The 1,600-page “Cromnibus” —a blend of “omnibus” and “CR,” short for “continuing resolution”— spending bill passed the lame duck Congress in mid-December and was signed into law by President Barack Obama just before Christmas. The bill, funding most government agencies through the end of September,was the definition of an omnibus bill, with provisions touching on everything from whole grain nutrition standards in schools to regulations limiting commercial trucking operations.
The Crominibus contained provisions, like the renewal of the Production Tax Credit for wind energy producers, which pleased environmental lobbyists. However, also among its many pages were a number of environmental provisions pleasing to those opposed to President Barack Obama’s environmental efforts, which were criticized by environmentalists.
A 2007 federal law signed by President Bush set a schedule for phasing out the traditional incandescent light bulb through stringent energy standards. The spending bill denies the Energy Department funding to enforce those standards.
Overseas Funding Plans Cut
In 2013, President Obama announced the United States would no longer fund the construction of coal plants overseas, unless—according to the Treasury Department—the plants included carbon capture technology or “the most efficient coal technology available in the world’s poorest countries.” The announcement was criticized for its impact on people in developing nations who lack access to cheap electricity. The Cromnibus prohibits enforcement of this policy.
In addition, the bill blocked $3 billion Obama had promised to the UN’s global climate fund.

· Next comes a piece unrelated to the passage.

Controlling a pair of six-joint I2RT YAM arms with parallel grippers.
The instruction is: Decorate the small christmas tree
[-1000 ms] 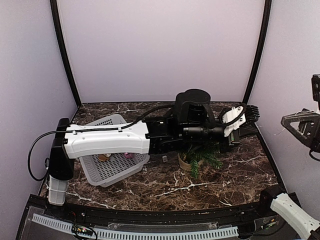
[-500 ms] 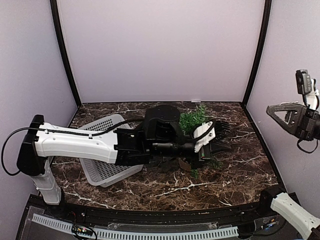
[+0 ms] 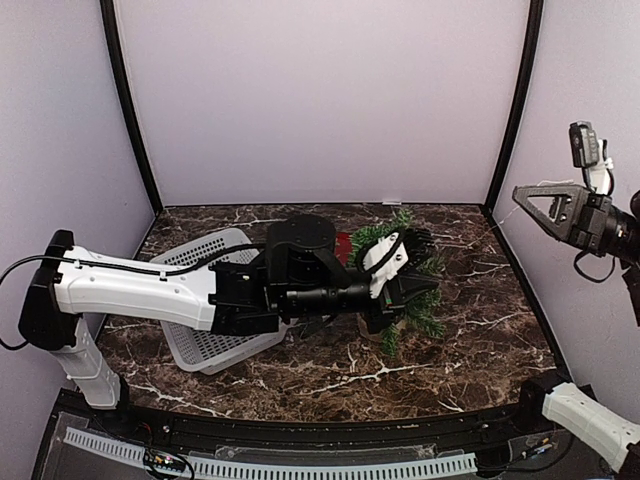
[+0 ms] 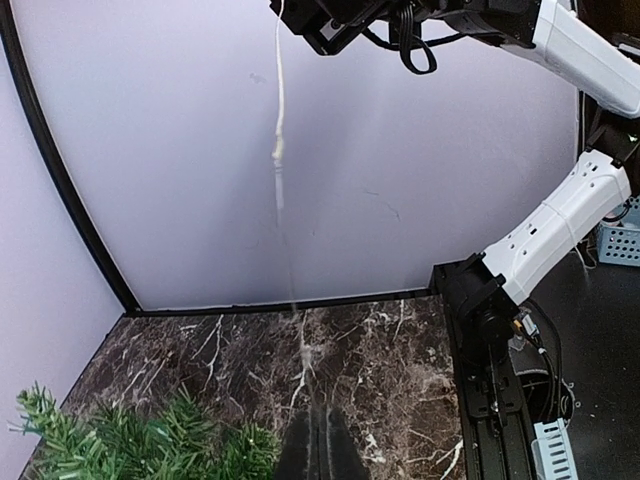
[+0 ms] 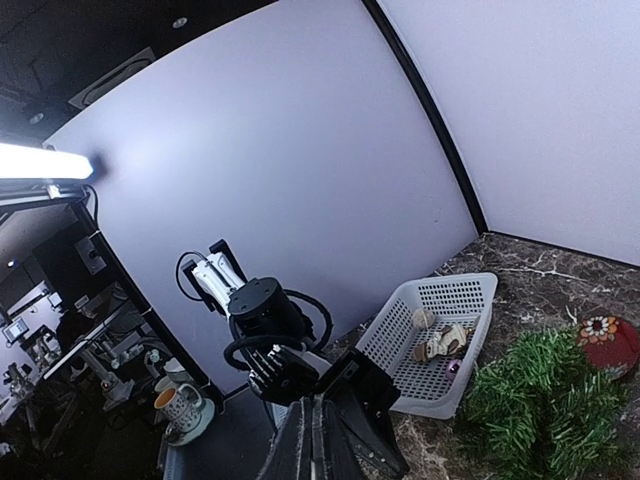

EPA and Agriculture Funding Cuts
The bill cut EPA funding by $60 million. This followed an appropriations trend that has reduced the agency’s funding by 21 percent since 2010, leaving it at staffing levels not seen since the 1970s. The bill also cut $18 million from the $694 million in mandatory spending from the biofuels programs.
No Endangered Grouse Listing
The greater sage grouse—a bird inhabiting millions of acres across the Western United States—has lately been the subject of intense debate, as the U.S. Fish and Wildlife Service has a lawsuit settlement deadline to decide whether the sage grouse, among other species, should be listed as endangered or threatened.
The grouse’s habitat is prime land for oil and gas development. As a result, the mere threat of listing the species has discouraged government lease sales and development due to regulatory uncertainty. The Cromnibus prevents the EPA from making new listing determinations for two species of sage grouse; a win for Western landowners and oil and gas interests.
In addition, Cromnibus prohibits the government from spending money to require farmers to obtain permits for methane emissions from livestock. The bill also prohibits funding for any rule requiring mandatory reporting on greenhouse gas emissions from manure management systems.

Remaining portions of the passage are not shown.